* TO DO *
The data needs to be returned in full, exactly as it reads.

[Opening MATERIAL PROVIDED section]

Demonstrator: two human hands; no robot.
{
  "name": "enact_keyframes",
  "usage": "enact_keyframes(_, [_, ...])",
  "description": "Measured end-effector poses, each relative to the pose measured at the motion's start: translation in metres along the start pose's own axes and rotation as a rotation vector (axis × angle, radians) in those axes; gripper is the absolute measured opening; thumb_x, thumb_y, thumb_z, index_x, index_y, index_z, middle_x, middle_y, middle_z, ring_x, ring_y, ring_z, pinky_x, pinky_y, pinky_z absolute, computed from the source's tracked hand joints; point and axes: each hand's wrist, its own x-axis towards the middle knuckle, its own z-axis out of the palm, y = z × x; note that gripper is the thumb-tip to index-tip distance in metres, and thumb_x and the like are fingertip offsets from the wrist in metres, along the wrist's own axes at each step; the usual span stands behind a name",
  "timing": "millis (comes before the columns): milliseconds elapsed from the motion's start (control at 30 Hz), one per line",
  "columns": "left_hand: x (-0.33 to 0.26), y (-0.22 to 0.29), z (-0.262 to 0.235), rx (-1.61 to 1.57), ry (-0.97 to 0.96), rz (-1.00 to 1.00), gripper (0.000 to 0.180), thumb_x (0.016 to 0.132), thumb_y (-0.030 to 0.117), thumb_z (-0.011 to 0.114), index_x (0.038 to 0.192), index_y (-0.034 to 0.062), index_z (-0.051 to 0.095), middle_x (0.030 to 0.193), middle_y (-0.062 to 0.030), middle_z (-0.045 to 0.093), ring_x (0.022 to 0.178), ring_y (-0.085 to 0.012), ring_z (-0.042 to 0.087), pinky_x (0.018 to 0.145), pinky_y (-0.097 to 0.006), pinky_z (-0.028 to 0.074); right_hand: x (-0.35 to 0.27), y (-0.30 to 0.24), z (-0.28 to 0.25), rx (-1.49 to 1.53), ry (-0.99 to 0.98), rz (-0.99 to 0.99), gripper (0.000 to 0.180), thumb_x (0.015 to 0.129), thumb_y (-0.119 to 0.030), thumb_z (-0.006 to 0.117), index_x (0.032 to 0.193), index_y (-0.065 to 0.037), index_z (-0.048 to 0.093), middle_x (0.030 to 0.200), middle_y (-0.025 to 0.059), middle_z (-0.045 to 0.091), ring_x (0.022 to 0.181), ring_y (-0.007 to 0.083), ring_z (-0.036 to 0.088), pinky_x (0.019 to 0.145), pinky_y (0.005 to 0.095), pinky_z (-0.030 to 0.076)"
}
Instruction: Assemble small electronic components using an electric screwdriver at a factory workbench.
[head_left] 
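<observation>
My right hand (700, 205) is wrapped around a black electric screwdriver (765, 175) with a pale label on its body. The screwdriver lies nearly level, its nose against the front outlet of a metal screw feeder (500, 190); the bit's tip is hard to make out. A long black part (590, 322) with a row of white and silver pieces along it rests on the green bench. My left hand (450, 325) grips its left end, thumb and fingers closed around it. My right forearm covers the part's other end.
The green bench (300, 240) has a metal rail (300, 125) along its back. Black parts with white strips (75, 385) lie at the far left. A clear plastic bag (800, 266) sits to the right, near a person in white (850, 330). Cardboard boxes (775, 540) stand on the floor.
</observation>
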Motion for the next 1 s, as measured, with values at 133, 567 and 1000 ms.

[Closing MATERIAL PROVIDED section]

* REPLY TO THE EXERCISE *
Demonstrator: two human hands; no robot.
{
  "name": "enact_keyframes",
  "usage": "enact_keyframes(_, [_, ...])",
  "description": "Measured end-effector poses, each relative to the pose measured at the motion's start: translation in metres along the start pose's own axes and rotation as a rotation vector (axis × angle, radians) in those axes; gripper is the absolute measured opening; thumb_x, thumb_y, thumb_z, index_x, index_y, index_z, middle_x, middle_y, middle_z, ring_x, ring_y, ring_z, pinky_x, pinky_y, pinky_z absolute, computed from the source's tracked hand joints; point and axes: each hand's wrist, its own x-axis towards the middle knuckle, its own z-axis out of the palm, y = z × x; note that gripper is the thumb-tip to index-tip distance in metres, and thumb_x and the like are fingertip offsets from the wrist in metres, along the wrist's own axes at each step; the usual span stands behind a name",
  "timing": "millis (comes before the columns): milliseconds elapsed from the motion's start (control at 30 Hz), one per line",
  "columns": "left_hand: x (-0.33 to 0.26), y (-0.22 to 0.29), z (-0.262 to 0.235), rx (-1.61 to 1.57), ry (-0.97 to 0.96), rz (-1.00 to 1.00), gripper (0.000 to 0.180), thumb_x (0.016 to 0.132), thumb_y (-0.030 to 0.117), thumb_z (-0.011 to 0.114), index_x (0.038 to 0.192), index_y (-0.034 to 0.062), index_z (-0.051 to 0.095), middle_x (0.030 to 0.193), middle_y (-0.062 to 0.030), middle_z (-0.045 to 0.093), ring_x (0.022 to 0.178), ring_y (-0.085 to 0.012), ring_z (-0.042 to 0.087), pinky_x (0.018 to 0.145), pinky_y (-0.097 to 0.006), pinky_z (-0.028 to 0.074); right_hand: x (-0.35 to 0.27), y (-0.30 to 0.24), z (-0.28 to 0.25), rx (-1.49 to 1.53), ry (-0.99 to 0.98), rz (-0.99 to 0.99), gripper (0.000 to 0.180), thumb_x (0.015 to 0.129), thumb_y (-0.119 to 0.030), thumb_z (-0.006 to 0.117), index_x (0.032 to 0.193), index_y (-0.065 to 0.037), index_z (-0.048 to 0.093), middle_x (0.030 to 0.200), middle_y (-0.025 to 0.059), middle_z (-0.045 to 0.091), ring_x (0.022 to 0.181), ring_y (-0.007 to 0.083), ring_z (-0.036 to 0.088), pinky_x (0.019 to 0.145), pinky_y (0.005 to 0.095), pinky_z (-0.030 to 0.076)"
}
Instruction: Assemble small electronic components using an electric screwdriver at a factory workbench.
[head_left] 
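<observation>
My right hand (700, 205) is wrapped around a black electric screwdriver (765, 175) with a pale label on its body. The screwdriver lies nearly level, its nose against the front outlet of a metal screw feeder (500, 190); the bit's tip is hard to make out. A long black part (590, 322) with a row of white and silver pieces along it rests on the green bench. My left hand (450, 325) grips its left end, thumb and fingers closed around it. My right forearm covers the part's other end.
The green bench (300, 240) has a metal rail (300, 125) along its back. Black parts with white strips (75, 385) lie at the far left. A clear plastic bag (800, 266) sits to the right, near a person in white (850, 330). Cardboard boxes (775, 540) stand on the floor.
</observation>
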Motion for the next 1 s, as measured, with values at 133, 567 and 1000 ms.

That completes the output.